Stanisic assisted CIA operatives in their search for grave sites and also helped the agency set up a network of secret bases in Bosnia, Lofgren reportedly said.



At the same time, according to the Hague indictment, Stanisic was allegedly “setting up death squads for Milosevic that carried out a genocidal campaign” in Croatia and Bosnia, noted the article.



While Mijatovic said he wouldn’t be surprised if Russia had also sent a letter of support for Stanisic to the Hague tribunal, others were more doubtful.

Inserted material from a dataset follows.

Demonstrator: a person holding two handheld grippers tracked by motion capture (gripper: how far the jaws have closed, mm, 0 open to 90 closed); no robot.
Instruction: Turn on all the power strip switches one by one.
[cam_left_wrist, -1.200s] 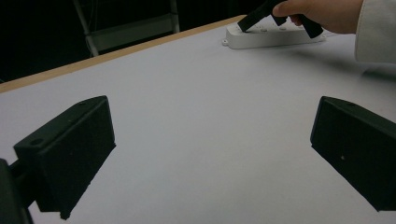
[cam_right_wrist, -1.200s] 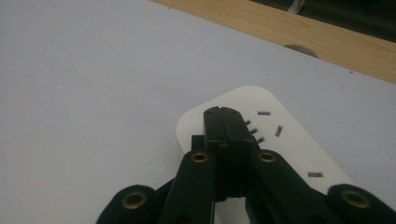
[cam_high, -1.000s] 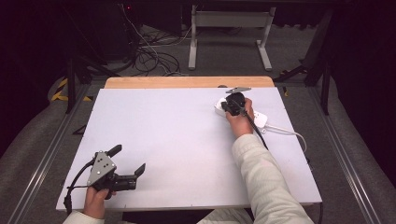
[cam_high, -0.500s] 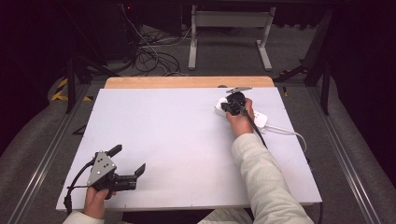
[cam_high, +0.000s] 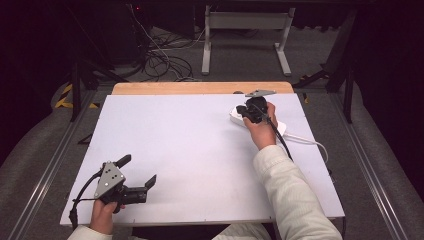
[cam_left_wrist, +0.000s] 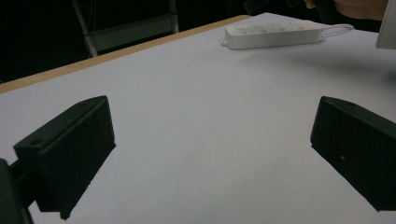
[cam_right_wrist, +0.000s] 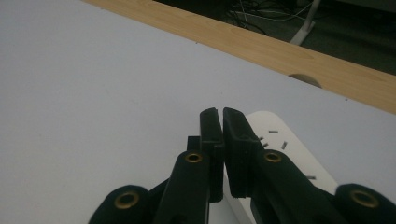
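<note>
The right gripper (cam_high: 248, 111) has lifted slightly off the power strip (cam_high: 280, 128) at the table's (cam_high: 190, 145) far right, jaws just parting a sliver, nothing between them. The left gripper (cam_high: 137, 172) hasn't moved, wide open and empty.

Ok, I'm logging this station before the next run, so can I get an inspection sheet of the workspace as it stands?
Surface: white table top, bare, with a wooden strip along the far edge.
Job's things: white power strip lying flat near the far right corner, nothing plugged into the sockets in view.
Clutter: nothing seen.
Grippers: left tool open, near the front left edge, nothing between its jaws; right tool shut, nothing between its jaws, over the power strip's end.
Cables: the strip's white cord runs off to the right; a black cable trails along the right forearm.
Surroundings: loose cables and a metal stand on the floor beyond.
</note>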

Bozidar Spasic, a former official in the Yugoslav State Security Service, said he suspected that Stanisic's alleged contacts with the CIA were much closer and more personal than his job required.



He suggested that a friendship between the Serbian official and his American contact could have been the reason why the US agency decided to send a letter of support to the Hague tribunal.



To support this theory, Spasic said that the practice of holding private liaisons in parks and boats, as detailed in the LA Times article, was unheard of. According to him, meetings between heads or members of two secret services were only supposed to take place in official buildings.



Spasic insinuated that Stanisic was actually working for the CIA, rather than just cooperating with it.



While the LA Times article states that Stanisic “never took payment from the CIA, worked with the agency on operations or took steps that he would have considered a blatant betrayal of his boss”, Spasic maintained that the accused’s supposed links with the US agency had not been typical.



“When agents are approached by a service that is as big and powerful as the CIA, they get weak and usually lose their nerve,” he said.



“But it’s a disaster that the head of the SDB succumbed to the pressure [by working for them rather than just cooperating with them].”



He noted that it was common for security services to protect those agents working for them.



“This is a basic rule of every intelligence service – to protect your agent when he or she gets into trouble,” he told IWPR.



“Obviously, Stanisic is in trouble now because it seems he won't be able to avoid the trial at the Hague tribunal.”



IWPR approached the CIA about all of the allegations related to Stanisic and his relations with the agency, but it declined to comment.



The accused’s lawyer Geert-Jan Alexander Knoops, said that neither he nor his client were able to comment on the accusations.



Mijatovic, meanwhile, disagreed that Stanisic had been a CIA agent, insisting that he had merely cooperated with the agency.



He said that the SDB and CIA continued to work together after the Dayton Peace Agreement was signed in November 1995, putting an end to the Bosnian war.



“Our job was to supply the American intelligence with the information related to the safety of their forces deployed in Bosnia,” he said.



“[We were supposed] to warn them if there was any threat to their security, either in Bosnia, or during their transit through Serbia.”



Mijatovic added that Stanisic’s alleged collaboration with the CIA did do a lot of good – just as Lofgren argued in the LA Times article.



“Considering all the internal problems in Serbia [during the Balkans wars] Stanisic, in a way, prevented many…problems from getting out of control and helped many critical situations to be resolved peacefully,” said Mijatovic.



Representatives of the Hague tribunal declined to comment on the Stanisic revelations.



Rachel Irwin is an IWPR reporter in The Hague. Zoran Glavonjic is an IWPR contributor in Belgrade.